Cynique ? Sinistre. La maladie est en effet traitée comme un dégât des eaux ou une catastrophe naturelle. L’Américain moyen est directement touché : les témoignages révèlent ainsi un couple ruiné, une femme ayant perdu son mari faute de soins, ou encore des héros du 11 septembre, des bénévoles, souffrant de maladies respiratoires qui ne sont pas prises en charge par le gouvernement. Si j’en crois Sicko, avec mon mètre soixante dix huit et mes 57 kilos je serai considéré en sous poids et donc non assurable. Voilà qui n’arriverait pas dans mon pays, le Canada, ni en France, ni en Grande Bretagne. Ces pays, pas franchement socialistes, sont montrés en exemples. Sans nuances et avec quelques partis pris frôlant l’erreur journalistique. Sur le fond, Moore n’a pas tort. Ces pays garantissent des soins pour tous. Des congés maladies à SOS médecins, des crèches aux médicaments génériques à coûts fixes, des médecins (bien) payés par le gouvernement à des structures modernes et égalitaires, le cinéaste se régale avec tous ces arguments, souvent fournis par des américains expatriés. « Même Madame Thatcher l’a dit : nous maintiendrons le système de santé. »

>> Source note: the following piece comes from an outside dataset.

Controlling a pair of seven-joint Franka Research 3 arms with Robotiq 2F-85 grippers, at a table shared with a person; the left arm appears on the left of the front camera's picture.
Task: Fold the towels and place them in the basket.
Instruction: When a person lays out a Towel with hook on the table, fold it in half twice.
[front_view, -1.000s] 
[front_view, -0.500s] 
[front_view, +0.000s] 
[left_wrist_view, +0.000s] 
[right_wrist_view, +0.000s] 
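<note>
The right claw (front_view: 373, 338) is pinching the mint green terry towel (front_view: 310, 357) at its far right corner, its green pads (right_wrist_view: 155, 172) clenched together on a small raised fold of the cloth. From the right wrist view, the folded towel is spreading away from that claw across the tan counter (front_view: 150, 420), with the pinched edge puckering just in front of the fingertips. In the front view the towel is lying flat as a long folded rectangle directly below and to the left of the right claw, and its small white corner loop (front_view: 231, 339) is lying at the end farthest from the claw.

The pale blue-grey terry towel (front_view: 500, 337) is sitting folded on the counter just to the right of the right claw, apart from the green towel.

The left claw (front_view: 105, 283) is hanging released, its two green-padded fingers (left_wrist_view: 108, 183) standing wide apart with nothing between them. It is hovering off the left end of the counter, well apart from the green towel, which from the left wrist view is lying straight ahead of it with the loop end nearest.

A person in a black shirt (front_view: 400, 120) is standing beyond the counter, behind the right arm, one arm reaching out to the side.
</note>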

Certes, il ne parle pas des déficits de l’assurance maladie publique, de la crise hospitalière qui touche le personnel de santé, ni même des mutuelles complémentaires. Mais il a une bonne raison d’être élogieux sur cette sécurité sociale publique. Il ne veut démontrer qu’une seule chose : la philosophie même du principe de solidarité. La santé et le lien solidaire entre un peuple vont de pairs avec la démocratie. Les habitants de pays comme le Canada, la Grande Bretagne et la France vivent mieux et plus longtemps. Ils acceptent de payer pour les plus pauvres comme eux acceptent de ne pas avoir payer pour sauver un bras ou une vie. L’argent ne doit pas interférer dans une logique de problème médical. Moore pose l’équation : dette = asservissement = soumission au gouvernement. Un gouvernement lui-même lié aux lobbies pharmaceutiques et des compagnies d’assurances. Moore continue ainsi sa longue digression en faveur des services publics, des génies individuels et contre un libéralisme aveugle.
Le non-sens produit un final digne d’une comédie burlesque (si ce n’était pas si pathétique) où Moore emmène une grande partie de ses témoins à Guantanamo. Un lieu américain où la santé est publique et de bonne qualité, destinée… aux prisonniers. Impossible d’y entrer ? Qu’à cela ne tienne ! Cuba va devenir un paradis. Ca aurait pu être la Chine. Les hôpitaux modernes, le personnel qualifié, les médicaments peu onéreux vont révolter ces américains moyens. Un médicament qui vaut 120 $ va leur coûter 5 cents. Ils auront tous les traitements sur simple inscription et sans critères à satisfaire. Ils vont comprendre que la médecine n’est pas une affaire politique, mais un bien public. Que certains voudraient nous enlever. Moore a bien signé une charge, mais il s’agit aussi d’un signal d’alarme.